§ **Task requirements**:
In the material below, the lines from the one containing "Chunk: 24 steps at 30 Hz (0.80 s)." through the one containing "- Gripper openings" are to be given again exactly, ends included, and no others.
+ + +
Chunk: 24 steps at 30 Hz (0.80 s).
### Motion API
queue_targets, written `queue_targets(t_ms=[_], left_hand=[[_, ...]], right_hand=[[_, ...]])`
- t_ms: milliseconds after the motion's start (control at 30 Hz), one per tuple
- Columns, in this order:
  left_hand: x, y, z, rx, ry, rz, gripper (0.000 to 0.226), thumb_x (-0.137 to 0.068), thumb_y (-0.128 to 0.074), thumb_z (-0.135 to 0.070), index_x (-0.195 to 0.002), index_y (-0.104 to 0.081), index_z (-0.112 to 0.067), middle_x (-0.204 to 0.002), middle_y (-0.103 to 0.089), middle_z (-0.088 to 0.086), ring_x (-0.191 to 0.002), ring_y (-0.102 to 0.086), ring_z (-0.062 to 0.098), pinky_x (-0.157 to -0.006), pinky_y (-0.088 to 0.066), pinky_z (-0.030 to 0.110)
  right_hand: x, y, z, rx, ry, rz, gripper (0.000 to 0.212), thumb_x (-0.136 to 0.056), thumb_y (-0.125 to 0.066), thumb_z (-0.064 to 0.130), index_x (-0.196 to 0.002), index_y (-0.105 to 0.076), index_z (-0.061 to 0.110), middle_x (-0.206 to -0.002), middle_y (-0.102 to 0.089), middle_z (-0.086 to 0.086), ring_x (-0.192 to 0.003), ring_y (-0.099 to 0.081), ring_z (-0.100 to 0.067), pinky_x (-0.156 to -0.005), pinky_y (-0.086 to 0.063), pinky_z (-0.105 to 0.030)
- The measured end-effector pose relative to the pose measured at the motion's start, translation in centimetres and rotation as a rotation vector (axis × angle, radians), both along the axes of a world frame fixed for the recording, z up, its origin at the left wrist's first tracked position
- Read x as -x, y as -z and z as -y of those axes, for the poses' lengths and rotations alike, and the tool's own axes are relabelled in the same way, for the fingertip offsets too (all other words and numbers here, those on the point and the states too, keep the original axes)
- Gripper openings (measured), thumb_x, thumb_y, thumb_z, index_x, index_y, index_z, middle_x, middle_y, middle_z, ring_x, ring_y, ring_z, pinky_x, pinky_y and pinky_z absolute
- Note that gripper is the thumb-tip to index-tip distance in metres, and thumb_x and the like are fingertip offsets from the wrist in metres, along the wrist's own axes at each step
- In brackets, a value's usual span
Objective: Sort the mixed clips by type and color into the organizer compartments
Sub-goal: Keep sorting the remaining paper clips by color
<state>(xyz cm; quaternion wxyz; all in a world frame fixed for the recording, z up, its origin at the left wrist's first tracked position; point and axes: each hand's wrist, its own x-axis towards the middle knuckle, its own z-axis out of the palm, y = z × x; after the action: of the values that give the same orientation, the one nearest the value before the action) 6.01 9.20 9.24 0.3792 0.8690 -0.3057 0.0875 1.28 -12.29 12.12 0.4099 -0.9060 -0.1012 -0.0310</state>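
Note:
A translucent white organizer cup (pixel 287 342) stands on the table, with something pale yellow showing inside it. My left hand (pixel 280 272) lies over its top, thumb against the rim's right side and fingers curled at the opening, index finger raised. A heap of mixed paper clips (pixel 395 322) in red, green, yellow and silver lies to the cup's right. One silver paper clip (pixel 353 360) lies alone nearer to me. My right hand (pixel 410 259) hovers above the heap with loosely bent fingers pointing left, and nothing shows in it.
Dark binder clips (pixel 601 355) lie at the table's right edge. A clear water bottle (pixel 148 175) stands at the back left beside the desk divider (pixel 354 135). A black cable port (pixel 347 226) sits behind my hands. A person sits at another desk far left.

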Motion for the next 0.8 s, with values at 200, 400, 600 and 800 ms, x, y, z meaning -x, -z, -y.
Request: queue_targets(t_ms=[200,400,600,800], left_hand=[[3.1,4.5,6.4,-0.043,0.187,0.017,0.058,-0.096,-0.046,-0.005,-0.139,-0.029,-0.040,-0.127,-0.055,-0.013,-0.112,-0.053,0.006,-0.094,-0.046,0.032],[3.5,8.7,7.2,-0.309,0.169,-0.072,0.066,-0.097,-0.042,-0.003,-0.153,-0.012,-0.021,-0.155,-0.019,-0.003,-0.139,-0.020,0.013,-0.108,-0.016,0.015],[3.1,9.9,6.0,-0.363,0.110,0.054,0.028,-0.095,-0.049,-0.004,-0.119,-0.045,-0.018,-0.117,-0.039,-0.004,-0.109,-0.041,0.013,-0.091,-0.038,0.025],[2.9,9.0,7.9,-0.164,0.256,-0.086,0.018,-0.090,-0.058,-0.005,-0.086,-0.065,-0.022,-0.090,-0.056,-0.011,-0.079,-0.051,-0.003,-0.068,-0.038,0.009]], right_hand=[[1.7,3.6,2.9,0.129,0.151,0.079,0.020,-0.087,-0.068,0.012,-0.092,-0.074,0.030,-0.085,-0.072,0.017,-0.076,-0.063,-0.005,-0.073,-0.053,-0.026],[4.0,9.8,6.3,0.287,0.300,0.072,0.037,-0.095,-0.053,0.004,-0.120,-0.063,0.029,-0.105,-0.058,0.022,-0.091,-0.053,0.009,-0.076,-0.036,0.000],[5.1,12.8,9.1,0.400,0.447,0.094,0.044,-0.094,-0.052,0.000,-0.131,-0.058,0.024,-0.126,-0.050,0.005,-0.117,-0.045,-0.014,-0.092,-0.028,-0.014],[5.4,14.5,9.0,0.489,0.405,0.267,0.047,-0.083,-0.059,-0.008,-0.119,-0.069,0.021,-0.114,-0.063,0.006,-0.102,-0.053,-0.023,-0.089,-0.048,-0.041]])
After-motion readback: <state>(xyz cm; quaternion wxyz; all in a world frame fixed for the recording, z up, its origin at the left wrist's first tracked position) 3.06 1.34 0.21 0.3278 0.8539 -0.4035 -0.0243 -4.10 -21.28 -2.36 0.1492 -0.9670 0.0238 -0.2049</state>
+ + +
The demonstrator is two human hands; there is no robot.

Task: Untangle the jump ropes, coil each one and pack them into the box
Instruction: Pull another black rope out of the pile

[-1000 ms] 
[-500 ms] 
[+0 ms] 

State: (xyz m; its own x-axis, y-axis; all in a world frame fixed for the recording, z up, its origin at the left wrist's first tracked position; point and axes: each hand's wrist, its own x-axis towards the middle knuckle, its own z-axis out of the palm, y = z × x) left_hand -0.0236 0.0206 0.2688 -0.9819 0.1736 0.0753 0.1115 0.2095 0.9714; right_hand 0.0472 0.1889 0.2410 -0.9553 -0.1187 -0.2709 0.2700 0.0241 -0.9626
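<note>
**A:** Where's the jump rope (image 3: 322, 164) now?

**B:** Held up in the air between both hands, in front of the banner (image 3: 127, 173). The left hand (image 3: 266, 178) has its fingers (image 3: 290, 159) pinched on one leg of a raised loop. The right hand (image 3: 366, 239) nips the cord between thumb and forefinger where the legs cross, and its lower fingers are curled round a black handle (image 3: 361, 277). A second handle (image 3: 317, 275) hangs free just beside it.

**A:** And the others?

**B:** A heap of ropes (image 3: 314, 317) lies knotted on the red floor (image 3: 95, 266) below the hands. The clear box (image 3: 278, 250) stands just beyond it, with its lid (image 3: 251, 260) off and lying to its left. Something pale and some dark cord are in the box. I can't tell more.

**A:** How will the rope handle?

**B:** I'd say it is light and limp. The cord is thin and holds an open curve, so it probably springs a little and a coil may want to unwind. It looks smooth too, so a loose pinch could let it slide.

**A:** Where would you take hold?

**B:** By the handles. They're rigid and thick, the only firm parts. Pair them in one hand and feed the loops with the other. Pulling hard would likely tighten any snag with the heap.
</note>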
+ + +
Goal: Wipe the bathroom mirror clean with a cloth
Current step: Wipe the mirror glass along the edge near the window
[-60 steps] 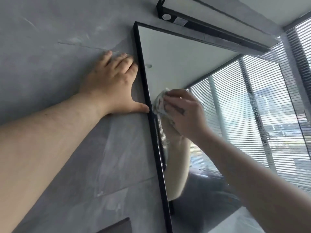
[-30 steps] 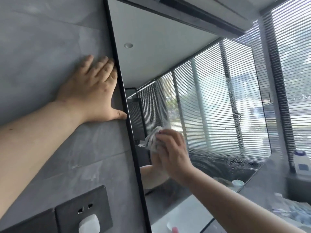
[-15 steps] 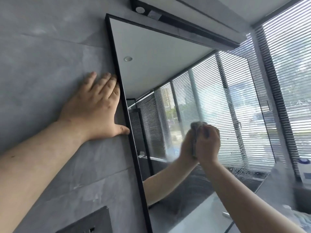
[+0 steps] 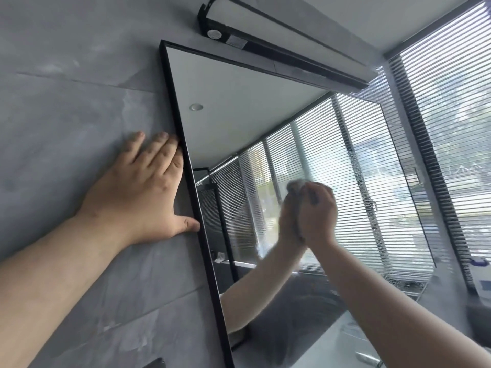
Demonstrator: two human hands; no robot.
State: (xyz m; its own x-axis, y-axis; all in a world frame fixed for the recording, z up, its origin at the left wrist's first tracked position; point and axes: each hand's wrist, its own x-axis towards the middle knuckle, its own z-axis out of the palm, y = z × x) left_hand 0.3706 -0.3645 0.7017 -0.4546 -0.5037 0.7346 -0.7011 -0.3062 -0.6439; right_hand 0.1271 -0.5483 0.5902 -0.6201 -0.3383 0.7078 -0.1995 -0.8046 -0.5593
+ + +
§ **Exercise output**:
Chunk: 24 steps at 30 Hz (0.80 s).
### Motion API
queue_targets, written `queue_targets(t_ms=[_], left_hand=[[_, ...]], right_hand=[[_, ...]])`
- t_ms: milliseconds after the motion's start (control at 30 Hz), one per tuple
- Columns, in this order:
  left_hand: x, y, z, rx, ry, rz, gripper (0.000 to 0.226), thumb_x (-0.137 to 0.068), thumb_y (-0.128 to 0.074), thumb_z (-0.135 to 0.070), index_x (-0.195 to 0.002), index_y (-0.104 to 0.081), index_z (-0.112 to 0.067), middle_x (-0.204 to 0.002), middle_y (-0.103 to 0.089), middle_z (-0.088 to 0.086), ring_x (-0.191 to 0.002), ring_y (-0.102 to 0.086), ring_z (-0.062 to 0.098), pinky_x (-0.157 to -0.006), pinky_y (-0.088 to 0.066), pinky_z (-0.030 to 0.110)
  right_hand: x, y, z, rx, ry, rz, gripper (0.000 to 0.212), thumb_x (-0.136 to 0.056), thumb_y (-0.125 to 0.066), thumb_z (-0.064 to 0.130), index_x (-0.196 to 0.002), index_y (-0.105 to 0.076), index_z (-0.061 to 0.110), middle_x (-0.206 to -0.002), middle_y (-0.102 to 0.089), middle_z (-0.086 to 0.086), ring_x (-0.192 to 0.003), ring_y (-0.099 to 0.081), ring_z (-0.100 to 0.067), pinky_x (-0.156 to -0.005), pinky_y (-0.086 to 0.063), pinky_z (-0.105 to 0.030)
- The measured end-effector pose relative to the pose measured at the motion's start, translation in centimetres and rotation as a rotation vector (axis × angle, radians), both along the axes of a world frame fixed for the recording, z up, its origin at the left wrist's first tracked position
- Read x as -x, y as -z and z as -y of those axes, for the poses' lengths and rotations alike, and the tool's own axes are relabelled in the same way, for the fingertip offsets too (all other words and numbers here, those on the point and the states too, keep the original axes)
- Gripper openings (measured), thumb_x, thumb_y, thumb_z, index_x, index_y, index_z, middle_x, middle_y, middle_z, ring_x, ring_y, ring_z, pinky_x, pinky_y and pinky_z absolute

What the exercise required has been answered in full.